ASSIGNMENT: Your response must consist of the listing below, repeated exactly.

DATASET CONTENT:
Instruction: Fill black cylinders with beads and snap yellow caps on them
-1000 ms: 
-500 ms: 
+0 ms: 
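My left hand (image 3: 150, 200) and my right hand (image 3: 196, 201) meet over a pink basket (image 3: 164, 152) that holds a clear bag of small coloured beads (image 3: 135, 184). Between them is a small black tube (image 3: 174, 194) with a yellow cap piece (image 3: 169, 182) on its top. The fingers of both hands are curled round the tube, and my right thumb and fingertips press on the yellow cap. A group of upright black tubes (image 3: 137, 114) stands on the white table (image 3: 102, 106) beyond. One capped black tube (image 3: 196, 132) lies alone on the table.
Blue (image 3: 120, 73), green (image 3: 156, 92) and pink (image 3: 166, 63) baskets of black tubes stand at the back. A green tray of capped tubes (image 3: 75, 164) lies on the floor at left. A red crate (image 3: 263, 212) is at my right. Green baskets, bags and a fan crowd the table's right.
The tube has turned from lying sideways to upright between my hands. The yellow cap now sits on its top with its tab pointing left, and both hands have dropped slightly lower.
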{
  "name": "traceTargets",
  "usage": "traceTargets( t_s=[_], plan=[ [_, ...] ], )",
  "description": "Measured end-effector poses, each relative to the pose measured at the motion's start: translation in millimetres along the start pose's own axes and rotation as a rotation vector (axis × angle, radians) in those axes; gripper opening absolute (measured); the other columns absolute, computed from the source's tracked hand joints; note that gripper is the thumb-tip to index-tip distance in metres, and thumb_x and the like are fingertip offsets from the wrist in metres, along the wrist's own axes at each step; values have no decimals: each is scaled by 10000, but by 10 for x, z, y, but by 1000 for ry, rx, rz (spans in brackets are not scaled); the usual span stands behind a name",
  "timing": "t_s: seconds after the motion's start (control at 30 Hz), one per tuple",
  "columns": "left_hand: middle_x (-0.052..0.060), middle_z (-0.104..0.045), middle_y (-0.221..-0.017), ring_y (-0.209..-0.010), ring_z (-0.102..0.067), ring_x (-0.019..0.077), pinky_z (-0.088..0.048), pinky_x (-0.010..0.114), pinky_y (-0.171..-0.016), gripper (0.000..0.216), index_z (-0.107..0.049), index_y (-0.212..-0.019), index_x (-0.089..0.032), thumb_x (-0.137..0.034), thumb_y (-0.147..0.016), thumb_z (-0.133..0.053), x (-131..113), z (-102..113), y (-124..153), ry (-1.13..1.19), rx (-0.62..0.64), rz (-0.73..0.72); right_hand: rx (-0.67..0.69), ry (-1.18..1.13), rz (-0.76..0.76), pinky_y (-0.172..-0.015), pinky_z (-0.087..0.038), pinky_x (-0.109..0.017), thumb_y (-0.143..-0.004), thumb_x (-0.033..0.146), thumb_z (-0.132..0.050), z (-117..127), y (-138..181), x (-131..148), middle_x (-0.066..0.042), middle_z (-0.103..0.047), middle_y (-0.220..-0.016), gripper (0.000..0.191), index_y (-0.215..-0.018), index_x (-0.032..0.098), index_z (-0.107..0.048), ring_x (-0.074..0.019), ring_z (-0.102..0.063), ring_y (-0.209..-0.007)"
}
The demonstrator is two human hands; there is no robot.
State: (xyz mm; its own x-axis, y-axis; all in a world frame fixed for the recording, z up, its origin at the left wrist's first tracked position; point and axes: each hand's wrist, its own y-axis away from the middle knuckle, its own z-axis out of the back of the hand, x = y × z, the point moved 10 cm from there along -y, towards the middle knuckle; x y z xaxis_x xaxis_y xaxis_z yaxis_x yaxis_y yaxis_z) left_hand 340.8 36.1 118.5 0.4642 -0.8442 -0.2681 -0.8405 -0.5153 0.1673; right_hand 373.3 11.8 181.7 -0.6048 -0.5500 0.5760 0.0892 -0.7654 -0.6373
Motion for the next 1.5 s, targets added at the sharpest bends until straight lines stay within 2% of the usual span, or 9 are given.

ANSWER TO THIS PROBLEM:
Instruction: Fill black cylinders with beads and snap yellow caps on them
-1000 ms: 
-500 ms: 
+0 ms: 
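My left hand (image 3: 150, 200) and my right hand (image 3: 196, 201) meet over a pink basket (image 3: 164, 152) that holds a clear bag of small coloured beads (image 3: 135, 184). Between them is a small black tube (image 3: 174, 194) with a yellow cap piece (image 3: 169, 182) on its top. The fingers of both hands are curled round the tube, and my right thumb and fingertips press on the yellow cap. A group of upright black tubes (image 3: 137, 114) stands on the white table (image 3: 102, 106) beyond. One capped black tube (image 3: 196, 132) lies alone on the table.
Blue (image 3: 120, 73), green (image 3: 156, 92) and pink (image 3: 166, 63) baskets of black tubes stand at the back. A green tray of capped tubes (image 3: 75, 164) lies on the floor at left. A red crate (image 3: 263, 212) is at my right. Green baskets, bags and a fan crowd the table's right.
The tube has turned from lying sideways to upright between my hands. The yellow cap now sits on its top with its tab pointing left, and both hands have dropped slightly lower.
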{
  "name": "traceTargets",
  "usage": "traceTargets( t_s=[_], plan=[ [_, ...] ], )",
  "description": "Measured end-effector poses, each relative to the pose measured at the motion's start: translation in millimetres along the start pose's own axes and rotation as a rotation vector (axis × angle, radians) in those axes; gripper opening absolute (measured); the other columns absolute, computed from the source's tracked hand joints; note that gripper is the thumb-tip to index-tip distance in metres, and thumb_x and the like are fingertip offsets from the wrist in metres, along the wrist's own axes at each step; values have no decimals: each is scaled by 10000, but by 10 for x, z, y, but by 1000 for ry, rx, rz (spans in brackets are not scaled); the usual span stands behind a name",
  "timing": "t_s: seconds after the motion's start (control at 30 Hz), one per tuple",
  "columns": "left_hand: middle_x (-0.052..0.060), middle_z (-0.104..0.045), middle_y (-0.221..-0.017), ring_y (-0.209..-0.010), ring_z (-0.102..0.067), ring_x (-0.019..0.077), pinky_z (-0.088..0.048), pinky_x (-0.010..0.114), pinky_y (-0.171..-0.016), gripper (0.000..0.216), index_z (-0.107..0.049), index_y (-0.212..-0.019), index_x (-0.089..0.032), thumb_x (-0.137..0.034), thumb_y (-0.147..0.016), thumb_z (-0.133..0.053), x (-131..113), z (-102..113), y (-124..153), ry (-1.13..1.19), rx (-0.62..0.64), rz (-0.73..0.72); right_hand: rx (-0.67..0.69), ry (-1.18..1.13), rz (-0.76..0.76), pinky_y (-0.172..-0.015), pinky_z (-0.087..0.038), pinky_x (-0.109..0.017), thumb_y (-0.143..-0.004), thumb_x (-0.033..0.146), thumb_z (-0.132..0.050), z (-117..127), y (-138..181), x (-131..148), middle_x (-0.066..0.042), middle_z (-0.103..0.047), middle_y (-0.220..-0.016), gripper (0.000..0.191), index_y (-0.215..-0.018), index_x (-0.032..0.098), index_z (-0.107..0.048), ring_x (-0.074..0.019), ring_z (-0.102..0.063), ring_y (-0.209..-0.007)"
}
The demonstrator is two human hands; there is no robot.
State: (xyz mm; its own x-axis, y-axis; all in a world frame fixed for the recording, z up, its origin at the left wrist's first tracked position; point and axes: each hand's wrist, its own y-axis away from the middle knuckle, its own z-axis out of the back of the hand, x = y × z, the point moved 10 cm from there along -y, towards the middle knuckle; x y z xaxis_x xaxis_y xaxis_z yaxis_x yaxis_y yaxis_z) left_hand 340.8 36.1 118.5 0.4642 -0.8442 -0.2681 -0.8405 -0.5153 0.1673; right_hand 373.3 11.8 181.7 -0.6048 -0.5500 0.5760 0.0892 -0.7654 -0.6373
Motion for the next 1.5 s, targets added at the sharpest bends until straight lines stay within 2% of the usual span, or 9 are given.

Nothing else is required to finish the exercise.